**Task requirements:** Scan the lines below and report each one containing "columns" by copying it.
BEGIN Records for the exercise
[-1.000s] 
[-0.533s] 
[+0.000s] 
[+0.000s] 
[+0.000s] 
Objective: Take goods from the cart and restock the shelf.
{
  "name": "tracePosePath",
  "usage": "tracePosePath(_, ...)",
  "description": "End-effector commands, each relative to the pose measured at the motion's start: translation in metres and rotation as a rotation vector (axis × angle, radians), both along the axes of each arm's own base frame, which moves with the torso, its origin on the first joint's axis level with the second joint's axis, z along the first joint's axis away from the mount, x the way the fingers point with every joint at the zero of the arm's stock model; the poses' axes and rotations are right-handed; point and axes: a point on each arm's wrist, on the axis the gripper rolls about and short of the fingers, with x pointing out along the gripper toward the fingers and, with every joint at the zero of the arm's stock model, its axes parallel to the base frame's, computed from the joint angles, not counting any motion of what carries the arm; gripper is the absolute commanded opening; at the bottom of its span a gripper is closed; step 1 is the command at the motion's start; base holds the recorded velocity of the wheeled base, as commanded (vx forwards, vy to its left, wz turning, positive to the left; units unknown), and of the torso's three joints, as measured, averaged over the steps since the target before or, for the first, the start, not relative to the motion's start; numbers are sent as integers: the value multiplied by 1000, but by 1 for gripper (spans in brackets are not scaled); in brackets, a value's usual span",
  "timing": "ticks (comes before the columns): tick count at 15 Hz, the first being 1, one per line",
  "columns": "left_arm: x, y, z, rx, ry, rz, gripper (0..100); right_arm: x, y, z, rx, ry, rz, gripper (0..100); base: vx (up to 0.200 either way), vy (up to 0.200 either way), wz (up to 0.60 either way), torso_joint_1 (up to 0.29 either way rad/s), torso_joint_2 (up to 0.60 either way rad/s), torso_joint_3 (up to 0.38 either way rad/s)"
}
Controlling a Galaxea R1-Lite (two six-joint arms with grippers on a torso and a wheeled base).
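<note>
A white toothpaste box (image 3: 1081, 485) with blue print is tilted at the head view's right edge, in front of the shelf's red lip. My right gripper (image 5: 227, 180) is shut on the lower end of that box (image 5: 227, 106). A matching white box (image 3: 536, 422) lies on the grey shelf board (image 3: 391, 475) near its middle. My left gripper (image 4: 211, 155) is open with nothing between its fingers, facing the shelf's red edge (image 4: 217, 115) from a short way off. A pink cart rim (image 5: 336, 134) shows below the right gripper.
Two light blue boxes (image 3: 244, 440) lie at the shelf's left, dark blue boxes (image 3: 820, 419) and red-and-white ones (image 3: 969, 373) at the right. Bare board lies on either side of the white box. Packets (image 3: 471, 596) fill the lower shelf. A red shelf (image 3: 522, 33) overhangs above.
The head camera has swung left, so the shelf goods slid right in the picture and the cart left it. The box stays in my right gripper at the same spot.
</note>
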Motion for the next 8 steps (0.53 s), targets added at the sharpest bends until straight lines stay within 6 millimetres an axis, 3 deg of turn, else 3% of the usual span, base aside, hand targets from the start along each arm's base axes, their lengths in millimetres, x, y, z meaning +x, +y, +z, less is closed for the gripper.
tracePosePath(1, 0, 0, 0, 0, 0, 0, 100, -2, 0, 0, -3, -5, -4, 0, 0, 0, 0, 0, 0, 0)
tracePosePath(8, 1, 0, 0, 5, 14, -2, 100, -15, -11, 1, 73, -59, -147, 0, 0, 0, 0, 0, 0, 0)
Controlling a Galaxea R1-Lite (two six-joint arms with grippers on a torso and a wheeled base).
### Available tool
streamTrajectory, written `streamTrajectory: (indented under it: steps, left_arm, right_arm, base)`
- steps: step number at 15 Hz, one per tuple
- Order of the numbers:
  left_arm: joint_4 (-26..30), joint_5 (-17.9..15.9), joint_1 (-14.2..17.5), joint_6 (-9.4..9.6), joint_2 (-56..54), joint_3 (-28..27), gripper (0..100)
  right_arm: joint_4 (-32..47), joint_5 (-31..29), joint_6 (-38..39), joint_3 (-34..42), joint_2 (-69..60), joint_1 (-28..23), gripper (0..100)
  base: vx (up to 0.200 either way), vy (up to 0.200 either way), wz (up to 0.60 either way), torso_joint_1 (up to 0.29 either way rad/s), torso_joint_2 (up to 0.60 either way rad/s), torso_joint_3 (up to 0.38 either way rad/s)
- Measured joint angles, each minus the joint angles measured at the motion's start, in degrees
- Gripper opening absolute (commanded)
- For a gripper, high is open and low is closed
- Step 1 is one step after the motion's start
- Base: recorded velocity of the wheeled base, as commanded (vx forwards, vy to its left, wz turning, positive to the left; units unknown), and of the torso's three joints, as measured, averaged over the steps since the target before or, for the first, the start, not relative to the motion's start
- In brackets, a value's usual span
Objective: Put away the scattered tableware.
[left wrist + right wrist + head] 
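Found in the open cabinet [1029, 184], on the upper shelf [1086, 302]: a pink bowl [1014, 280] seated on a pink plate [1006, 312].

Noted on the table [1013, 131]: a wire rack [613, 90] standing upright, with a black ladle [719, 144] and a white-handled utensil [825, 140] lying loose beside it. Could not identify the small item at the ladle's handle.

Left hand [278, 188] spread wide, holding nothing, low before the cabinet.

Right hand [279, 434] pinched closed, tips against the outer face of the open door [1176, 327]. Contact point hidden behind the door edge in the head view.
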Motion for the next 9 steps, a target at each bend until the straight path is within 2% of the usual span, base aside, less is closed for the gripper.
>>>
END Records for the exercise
**Answer to the problem:**
  "timing": "ticks (comes before the columns): tick count at 15 Hz, the first being 1, one per line",
  "columns": "left_arm: x, y, z, rx, ry, rz, gripper (0..100); right_arm: x, y, z, rx, ry, rz, gripper (0..100); base: vx (up to 0.200 either way), vy (up to 0.200 either way), wz (up to 0.60 either way), torso_joint_1 (up to 0.29 either way rad/s), torso_joint_2 (up to 0.60 either way rad/s), torso_joint_3 (up to 0.38 either way rad/s)"

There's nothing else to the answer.